_Exercise details_
All that should come back is the lines of the data below from the one containing "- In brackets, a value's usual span" to the one containing "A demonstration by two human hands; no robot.", inclusive, exactly as they stand.
====
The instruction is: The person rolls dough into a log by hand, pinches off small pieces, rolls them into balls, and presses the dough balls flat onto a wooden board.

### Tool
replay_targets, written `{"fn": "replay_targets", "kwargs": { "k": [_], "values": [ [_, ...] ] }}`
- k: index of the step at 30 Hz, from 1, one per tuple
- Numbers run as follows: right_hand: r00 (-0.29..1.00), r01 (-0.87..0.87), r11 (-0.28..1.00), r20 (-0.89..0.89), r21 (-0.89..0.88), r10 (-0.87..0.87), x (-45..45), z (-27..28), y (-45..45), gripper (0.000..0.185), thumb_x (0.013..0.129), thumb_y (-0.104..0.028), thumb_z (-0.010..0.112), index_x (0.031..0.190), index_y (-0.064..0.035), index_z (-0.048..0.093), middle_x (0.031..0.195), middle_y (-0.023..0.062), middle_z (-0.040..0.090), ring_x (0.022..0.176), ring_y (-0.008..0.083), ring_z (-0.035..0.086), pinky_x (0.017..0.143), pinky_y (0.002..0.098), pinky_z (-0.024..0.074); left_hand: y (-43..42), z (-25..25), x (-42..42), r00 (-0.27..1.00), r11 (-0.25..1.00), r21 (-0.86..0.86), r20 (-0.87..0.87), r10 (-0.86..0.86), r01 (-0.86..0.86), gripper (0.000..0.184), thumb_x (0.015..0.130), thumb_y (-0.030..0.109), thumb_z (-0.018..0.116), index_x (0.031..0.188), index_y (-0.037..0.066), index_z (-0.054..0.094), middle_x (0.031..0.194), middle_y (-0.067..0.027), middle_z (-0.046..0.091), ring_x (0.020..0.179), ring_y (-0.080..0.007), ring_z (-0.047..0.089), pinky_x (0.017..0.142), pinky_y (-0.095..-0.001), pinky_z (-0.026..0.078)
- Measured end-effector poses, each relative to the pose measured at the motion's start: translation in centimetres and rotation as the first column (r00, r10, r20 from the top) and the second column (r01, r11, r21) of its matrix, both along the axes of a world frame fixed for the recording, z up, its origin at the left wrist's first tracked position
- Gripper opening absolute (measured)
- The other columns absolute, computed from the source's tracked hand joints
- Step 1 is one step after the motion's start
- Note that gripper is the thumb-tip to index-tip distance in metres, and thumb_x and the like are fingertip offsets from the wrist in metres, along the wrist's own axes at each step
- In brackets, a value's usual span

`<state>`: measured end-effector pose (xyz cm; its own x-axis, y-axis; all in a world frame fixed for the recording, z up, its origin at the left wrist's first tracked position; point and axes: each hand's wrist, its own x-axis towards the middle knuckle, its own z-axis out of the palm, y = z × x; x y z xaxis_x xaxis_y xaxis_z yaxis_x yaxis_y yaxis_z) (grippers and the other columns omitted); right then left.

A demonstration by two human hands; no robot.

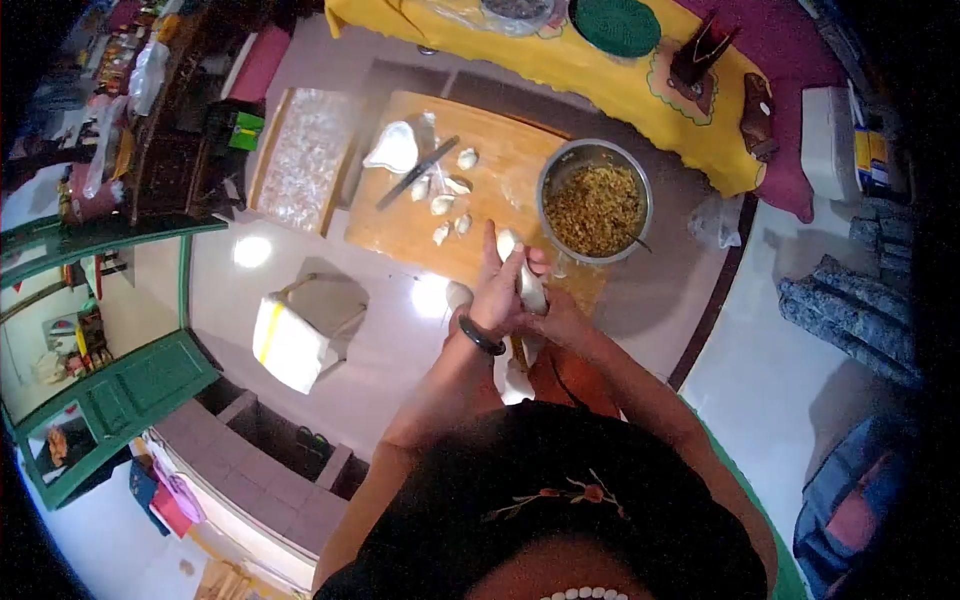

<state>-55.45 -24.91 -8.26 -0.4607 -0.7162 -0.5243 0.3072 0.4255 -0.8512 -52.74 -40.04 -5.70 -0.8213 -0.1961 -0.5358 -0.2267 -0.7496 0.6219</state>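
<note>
My left hand [497, 292], with a dark bangle at its wrist, and my right hand [558, 318] together hold a long piece of white dough [531, 288] over the near edge of a wooden board [400, 228]. Several small dough pieces [442, 205] lie on the board beside a dark-bladed knife [418, 172]. Farther left sits a larger white lump or dish [392, 147]; which one, I cannot tell. Right of my hands stands a metal bowl [646, 216] of brown-yellow filling [592, 208] with a spoon handle at its rim.
A floured tray [300, 160] lies left of the board. Behind is a table with a yellow cloth [480, 50], bearing a green round mat [615, 25]. A white-covered chair [290, 345] stands at the left, and a plastic bag [715, 222] lies right of the bowl.
</note>
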Motion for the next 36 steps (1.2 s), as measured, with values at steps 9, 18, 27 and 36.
{"fn": "replay_targets", "kwargs": {
  "k": [9, 18, 27, 36],
  "values": [
    [0.576, -0.076, 0.985, -0.814, -0.153, -0.082, -3.6, -11.5, 0.6, 0.046, 0.071, -0.030, 0.079, 0.112, -0.0137, 0.065, 0.110, 0.0117, 0.069, 0.110, 0.0329, 0.060, 0.094, 0.0469, 0.0459, -0.5, -9.0, -1.5, 0.978, 0.736, 0.655, 0.022, 0.209, -0.172, 0.072, 0.101, 0.013, 0.050, 0.155, 0.016, 0.002, 0.096, -0.0112, 0.057, 0.076, -0.0193, 0.055, 0.070, -0.0347, 0.052],
    [0.900, 0.030, 1.000, -0.436, 0.009, -0.023, -1.2, -19.7, -2.0, 0.051, 0.075, -0.027, 0.078, 0.116, -0.0043, 0.059, 0.103, 0.0174, 0.066, 0.104, 0.0374, 0.062, 0.087, 0.0458, 0.0491, 1.2, -18.6, -1.2, 0.996, 0.912, -0.402, -0.059, 0.061, -0.080, 0.107, 0.091, 0.009, 0.066, 0.152, 0.013, -0.022, 0.102, -0.0107, 0.056, 0.083, -0.0191, 0.061, 0.070, -0.0314, 0.054],
    [0.825, 0.207, 0.974, -0.519, -0.092, -0.224, -2.7, -26.3, -3.8, 0.045, 0.076, -0.024, 0.077, 0.113, -0.0073, 0.058, 0.108, 0.0153, 0.065, 0.101, 0.0297, 0.063, 0.084, 0.0387, 0.0487, 0.6, -24.1, -3.2, 0.939, 0.922, -0.277, -0.285, 0.190, -0.270, 0.085, 0.098, 0.011, 0.055, 0.156, 0.015, -0.007, 0.079, -0.0057, 0.056, 0.055, -0.0094, 0.047, 0.050, -0.0244, 0.043],
    [0.624, 0.223, 0.949, -0.715, -0.224, -0.315, -0.7, -28.8, -2.5, 0.024, 0.075, -0.006, 0.070, 0.098, -0.0041, 0.062, 0.085, 0.0206, 0.067, 0.084, 0.0388, 0.067, 0.071, 0.0441, 0.0524, 0.2, -25.2, -1.4, 0.920, 0.935, 0.332, -0.316, 0.233, -0.122, 0.075, 0.097, 0.020, 0.060, 0.151, 0.018, 0.008, 0.075, -0.0039, 0.050, 0.051, -0.0091, 0.041, 0.046, -0.0238, 0.040]
  ]
}}
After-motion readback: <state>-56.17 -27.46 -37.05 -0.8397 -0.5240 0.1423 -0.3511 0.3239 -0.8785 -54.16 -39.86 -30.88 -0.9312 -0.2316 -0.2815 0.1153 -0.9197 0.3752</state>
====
_Exercise response_
- In brackets, a value's usual span

`<state>`: measured end-effector pose (xyz cm; its own x-axis, y-axis; all in a world frame fixed for the recording, z up, its origin at the left wrist's first tracked position; point and axes: each hand's wrist, its own x-axis towards the middle knuckle, its own z-axis out of the palm, y = z × x; x y z xaxis_x xaxis_y xaxis_z yaxis_x yaxis_y yaxis_z) (grippers and the other columns omitted); right then left.

A demonstration by two human hands; no robot.

There is no more output to give.